== What the task requires ==
Return, word for word, only the lines of the data below that lie between the line with "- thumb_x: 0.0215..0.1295" and the line with "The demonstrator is", those two lines included.

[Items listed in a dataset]

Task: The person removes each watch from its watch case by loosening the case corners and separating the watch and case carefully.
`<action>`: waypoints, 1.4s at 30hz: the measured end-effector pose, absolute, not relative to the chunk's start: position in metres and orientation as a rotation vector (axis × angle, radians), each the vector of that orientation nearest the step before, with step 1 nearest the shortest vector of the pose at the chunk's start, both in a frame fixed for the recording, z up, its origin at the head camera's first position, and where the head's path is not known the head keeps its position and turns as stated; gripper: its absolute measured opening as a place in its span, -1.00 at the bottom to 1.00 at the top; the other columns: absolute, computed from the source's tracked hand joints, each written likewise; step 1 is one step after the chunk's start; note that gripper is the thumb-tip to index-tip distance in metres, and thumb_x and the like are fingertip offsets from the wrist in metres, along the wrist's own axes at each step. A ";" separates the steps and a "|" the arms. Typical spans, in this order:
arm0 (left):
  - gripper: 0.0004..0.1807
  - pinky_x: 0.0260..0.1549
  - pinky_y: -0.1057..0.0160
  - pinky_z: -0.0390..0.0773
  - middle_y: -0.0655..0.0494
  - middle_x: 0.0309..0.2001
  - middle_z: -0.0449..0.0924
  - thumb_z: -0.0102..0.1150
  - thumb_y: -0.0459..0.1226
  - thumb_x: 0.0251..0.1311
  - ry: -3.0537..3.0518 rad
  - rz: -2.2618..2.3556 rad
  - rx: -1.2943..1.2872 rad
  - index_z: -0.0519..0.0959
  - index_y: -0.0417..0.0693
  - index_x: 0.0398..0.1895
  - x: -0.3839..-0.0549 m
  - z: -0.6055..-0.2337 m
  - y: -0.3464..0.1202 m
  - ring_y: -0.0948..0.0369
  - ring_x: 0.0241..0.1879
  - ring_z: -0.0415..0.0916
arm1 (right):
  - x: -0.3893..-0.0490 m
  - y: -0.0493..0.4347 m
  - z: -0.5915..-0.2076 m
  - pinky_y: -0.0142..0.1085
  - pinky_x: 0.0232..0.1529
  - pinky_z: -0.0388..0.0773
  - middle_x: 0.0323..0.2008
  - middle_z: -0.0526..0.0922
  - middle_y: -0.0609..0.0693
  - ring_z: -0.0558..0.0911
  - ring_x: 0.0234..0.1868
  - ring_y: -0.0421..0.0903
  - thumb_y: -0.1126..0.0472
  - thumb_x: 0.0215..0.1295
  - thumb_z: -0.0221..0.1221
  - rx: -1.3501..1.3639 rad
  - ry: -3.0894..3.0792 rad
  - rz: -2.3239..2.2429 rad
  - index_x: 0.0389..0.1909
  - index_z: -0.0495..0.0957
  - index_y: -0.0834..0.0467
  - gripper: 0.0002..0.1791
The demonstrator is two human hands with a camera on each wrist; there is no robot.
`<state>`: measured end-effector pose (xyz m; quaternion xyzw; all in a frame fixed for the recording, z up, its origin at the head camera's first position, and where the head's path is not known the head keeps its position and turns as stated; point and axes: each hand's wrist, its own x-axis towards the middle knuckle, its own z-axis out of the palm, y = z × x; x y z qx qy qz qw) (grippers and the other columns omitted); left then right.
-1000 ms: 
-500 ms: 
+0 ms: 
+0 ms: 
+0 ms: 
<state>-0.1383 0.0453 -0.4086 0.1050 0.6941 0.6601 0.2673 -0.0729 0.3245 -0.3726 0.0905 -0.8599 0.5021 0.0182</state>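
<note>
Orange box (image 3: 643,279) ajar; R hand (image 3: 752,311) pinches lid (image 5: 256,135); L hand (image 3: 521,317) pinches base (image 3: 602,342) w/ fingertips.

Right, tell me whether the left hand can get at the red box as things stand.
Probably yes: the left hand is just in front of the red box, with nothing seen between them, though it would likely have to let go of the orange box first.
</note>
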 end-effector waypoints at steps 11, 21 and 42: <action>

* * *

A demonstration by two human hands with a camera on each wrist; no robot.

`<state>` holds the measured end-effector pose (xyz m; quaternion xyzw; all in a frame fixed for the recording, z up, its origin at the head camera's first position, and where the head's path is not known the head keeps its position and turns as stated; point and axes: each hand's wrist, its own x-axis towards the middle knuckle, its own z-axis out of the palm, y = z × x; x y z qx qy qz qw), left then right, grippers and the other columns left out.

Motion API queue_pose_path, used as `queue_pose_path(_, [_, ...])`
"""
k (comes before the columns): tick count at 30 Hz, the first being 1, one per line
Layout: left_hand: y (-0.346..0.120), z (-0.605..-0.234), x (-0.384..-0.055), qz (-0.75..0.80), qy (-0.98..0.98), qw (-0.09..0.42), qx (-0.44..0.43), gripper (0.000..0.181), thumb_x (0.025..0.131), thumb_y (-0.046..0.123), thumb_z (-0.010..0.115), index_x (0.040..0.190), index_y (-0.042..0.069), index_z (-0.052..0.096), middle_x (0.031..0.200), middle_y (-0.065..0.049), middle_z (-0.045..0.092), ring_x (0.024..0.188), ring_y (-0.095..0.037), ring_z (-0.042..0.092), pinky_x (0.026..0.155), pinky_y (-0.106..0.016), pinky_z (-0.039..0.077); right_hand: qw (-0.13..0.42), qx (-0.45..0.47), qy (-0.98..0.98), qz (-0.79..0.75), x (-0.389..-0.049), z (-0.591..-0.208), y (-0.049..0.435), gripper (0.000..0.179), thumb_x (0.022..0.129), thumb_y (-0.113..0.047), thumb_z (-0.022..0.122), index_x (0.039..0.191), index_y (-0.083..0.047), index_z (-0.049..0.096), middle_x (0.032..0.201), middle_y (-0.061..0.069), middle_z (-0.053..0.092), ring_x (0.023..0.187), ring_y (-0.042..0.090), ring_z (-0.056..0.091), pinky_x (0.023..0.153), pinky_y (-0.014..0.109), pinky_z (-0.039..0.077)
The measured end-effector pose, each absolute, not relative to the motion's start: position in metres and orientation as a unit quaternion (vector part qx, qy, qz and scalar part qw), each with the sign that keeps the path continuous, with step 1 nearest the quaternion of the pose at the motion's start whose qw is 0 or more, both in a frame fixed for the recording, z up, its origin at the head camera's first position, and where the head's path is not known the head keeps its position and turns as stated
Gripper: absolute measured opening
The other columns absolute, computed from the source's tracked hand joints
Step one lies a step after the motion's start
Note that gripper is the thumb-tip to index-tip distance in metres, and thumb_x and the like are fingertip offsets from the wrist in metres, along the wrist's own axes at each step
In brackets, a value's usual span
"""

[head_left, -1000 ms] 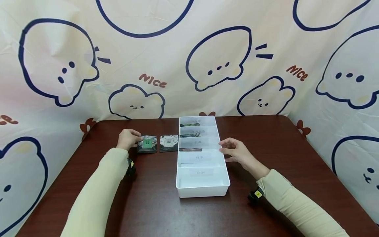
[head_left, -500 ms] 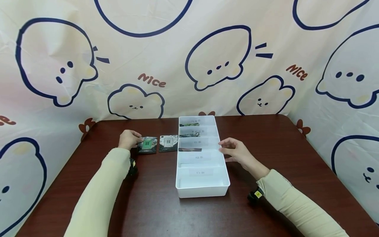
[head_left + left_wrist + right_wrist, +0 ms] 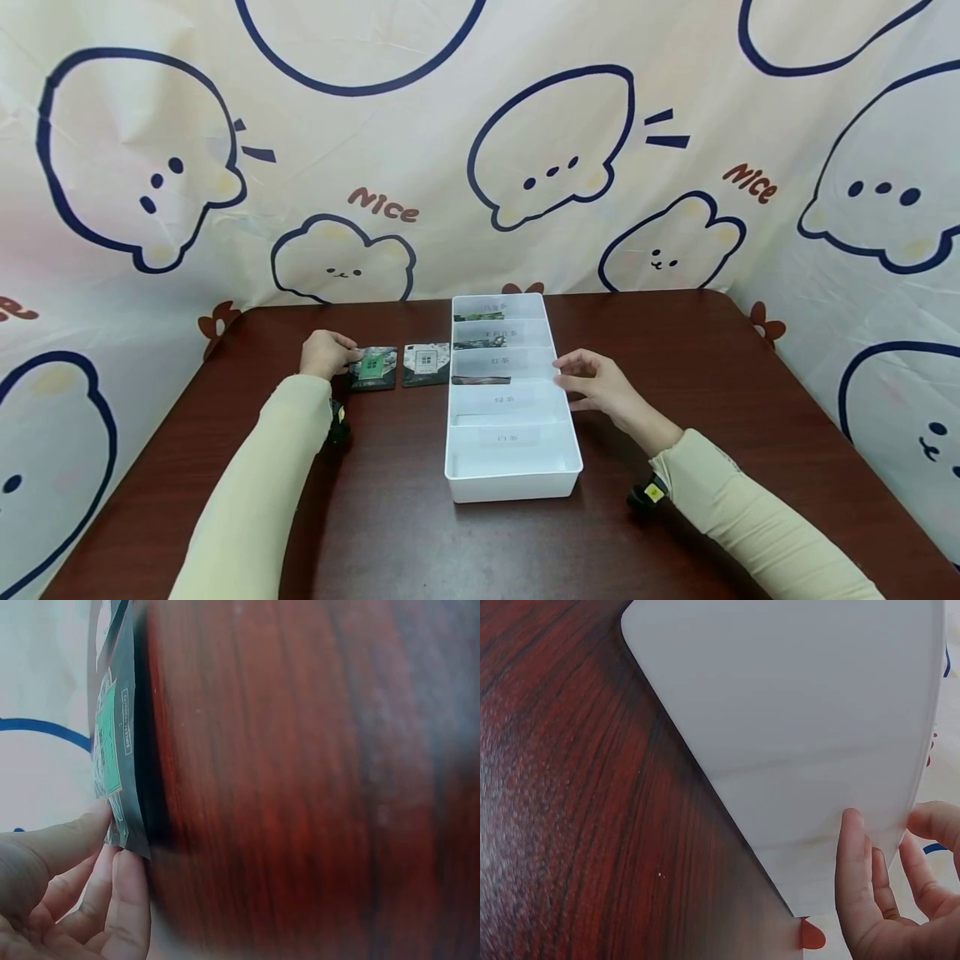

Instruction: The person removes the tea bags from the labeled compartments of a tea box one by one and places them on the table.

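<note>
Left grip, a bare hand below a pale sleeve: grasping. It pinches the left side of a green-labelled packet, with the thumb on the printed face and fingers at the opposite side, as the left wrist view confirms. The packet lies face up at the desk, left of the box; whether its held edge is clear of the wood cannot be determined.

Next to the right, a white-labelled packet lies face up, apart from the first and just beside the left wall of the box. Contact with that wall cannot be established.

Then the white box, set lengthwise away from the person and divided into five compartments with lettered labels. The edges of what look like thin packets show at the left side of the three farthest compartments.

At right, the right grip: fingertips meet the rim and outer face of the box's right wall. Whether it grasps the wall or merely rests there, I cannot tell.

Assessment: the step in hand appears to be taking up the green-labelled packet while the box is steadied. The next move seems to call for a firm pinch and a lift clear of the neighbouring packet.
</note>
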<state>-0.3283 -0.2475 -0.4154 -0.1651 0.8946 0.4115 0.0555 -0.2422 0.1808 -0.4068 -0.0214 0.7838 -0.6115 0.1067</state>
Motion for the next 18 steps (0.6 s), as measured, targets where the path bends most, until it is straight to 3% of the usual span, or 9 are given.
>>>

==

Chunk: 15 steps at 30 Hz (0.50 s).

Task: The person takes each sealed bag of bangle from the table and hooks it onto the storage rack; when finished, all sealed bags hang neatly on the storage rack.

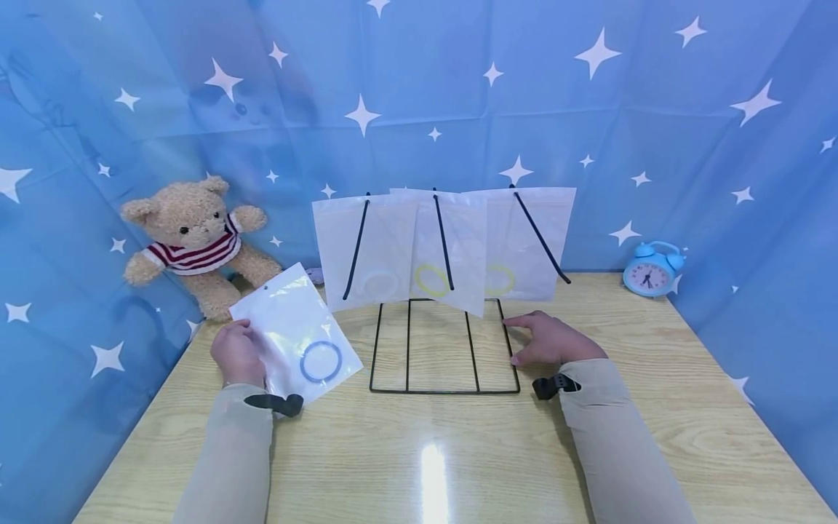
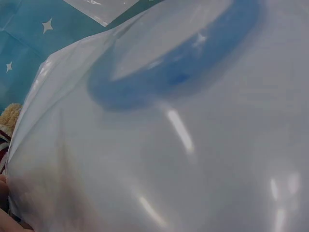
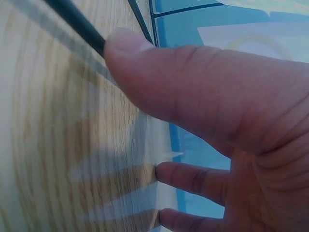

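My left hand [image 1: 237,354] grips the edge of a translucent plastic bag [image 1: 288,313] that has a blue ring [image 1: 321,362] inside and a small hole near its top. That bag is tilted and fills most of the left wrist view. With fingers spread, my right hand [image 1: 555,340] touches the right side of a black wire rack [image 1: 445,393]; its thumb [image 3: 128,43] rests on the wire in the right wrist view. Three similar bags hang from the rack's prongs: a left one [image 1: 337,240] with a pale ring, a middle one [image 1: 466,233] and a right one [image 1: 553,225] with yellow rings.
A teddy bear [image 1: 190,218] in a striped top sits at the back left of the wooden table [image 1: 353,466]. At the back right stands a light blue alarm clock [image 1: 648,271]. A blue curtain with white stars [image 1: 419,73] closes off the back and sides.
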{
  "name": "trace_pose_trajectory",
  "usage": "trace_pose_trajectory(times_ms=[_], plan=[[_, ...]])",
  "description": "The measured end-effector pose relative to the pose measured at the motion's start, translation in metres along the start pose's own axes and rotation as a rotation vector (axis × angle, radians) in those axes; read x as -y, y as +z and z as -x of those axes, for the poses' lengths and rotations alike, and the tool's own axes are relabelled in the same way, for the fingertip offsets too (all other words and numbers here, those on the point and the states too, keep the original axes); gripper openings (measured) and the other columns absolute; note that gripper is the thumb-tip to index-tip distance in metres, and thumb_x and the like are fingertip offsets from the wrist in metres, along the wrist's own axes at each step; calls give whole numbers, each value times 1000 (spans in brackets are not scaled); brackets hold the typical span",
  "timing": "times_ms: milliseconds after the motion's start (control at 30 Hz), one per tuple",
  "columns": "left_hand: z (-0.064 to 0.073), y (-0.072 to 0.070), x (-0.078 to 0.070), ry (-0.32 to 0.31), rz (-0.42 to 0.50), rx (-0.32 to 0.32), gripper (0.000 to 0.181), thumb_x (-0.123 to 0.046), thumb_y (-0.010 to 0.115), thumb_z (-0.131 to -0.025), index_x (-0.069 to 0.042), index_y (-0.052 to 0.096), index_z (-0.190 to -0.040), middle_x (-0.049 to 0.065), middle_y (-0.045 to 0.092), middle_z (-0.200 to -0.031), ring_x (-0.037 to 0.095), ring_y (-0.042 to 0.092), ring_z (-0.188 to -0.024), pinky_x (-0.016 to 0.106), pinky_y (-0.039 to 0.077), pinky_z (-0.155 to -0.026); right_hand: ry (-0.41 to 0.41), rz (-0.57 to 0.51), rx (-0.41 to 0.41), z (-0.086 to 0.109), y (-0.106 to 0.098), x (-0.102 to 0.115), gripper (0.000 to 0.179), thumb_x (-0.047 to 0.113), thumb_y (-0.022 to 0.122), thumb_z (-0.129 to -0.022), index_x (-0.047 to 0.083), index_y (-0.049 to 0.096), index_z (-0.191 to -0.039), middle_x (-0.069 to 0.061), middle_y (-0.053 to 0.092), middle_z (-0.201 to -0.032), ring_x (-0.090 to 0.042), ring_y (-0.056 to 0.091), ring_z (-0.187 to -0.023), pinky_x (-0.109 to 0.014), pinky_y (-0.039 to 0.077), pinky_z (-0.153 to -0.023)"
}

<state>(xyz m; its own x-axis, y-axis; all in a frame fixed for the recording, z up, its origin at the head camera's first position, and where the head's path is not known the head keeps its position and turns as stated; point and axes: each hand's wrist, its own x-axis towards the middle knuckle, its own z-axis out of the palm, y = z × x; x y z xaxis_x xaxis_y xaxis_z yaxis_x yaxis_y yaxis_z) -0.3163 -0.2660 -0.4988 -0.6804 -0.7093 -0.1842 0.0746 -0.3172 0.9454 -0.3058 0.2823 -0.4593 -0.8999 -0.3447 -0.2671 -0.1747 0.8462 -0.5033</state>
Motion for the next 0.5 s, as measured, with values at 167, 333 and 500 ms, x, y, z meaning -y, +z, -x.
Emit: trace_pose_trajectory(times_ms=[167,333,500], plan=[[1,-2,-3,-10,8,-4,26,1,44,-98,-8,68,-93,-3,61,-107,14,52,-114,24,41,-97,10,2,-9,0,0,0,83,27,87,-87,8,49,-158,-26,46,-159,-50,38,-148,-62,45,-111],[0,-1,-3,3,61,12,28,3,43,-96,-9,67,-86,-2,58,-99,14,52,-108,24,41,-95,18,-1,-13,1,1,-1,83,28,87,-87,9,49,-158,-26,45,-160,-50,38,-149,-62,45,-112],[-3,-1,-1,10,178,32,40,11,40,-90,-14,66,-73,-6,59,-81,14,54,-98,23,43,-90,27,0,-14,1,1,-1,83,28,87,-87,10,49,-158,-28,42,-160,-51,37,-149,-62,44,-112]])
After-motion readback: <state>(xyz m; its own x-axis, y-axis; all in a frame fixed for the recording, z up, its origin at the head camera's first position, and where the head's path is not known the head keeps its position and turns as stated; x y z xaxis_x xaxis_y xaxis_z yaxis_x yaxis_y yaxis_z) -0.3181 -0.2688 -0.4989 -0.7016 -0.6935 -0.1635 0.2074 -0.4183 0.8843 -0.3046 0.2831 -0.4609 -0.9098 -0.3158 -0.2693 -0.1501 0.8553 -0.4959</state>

== Your response ==
  - thumb_x: 0.0215..0.1295
  - thumb_z: -0.0221..0.1221
  - rx: -1.3501..1.3639 rad
  - ry: -3.0894..3.0792 rad
  - rz: -2.3239..2.2429 rad
  - index_x: 0.0389..0.1909
  - index_z: -0.0495..0.0957
  - index_y: -0.0834..0.0467
  - gripper: 0.0002..0.1791
The demonstrator is two human hands with a camera on each wrist; there is no robot.

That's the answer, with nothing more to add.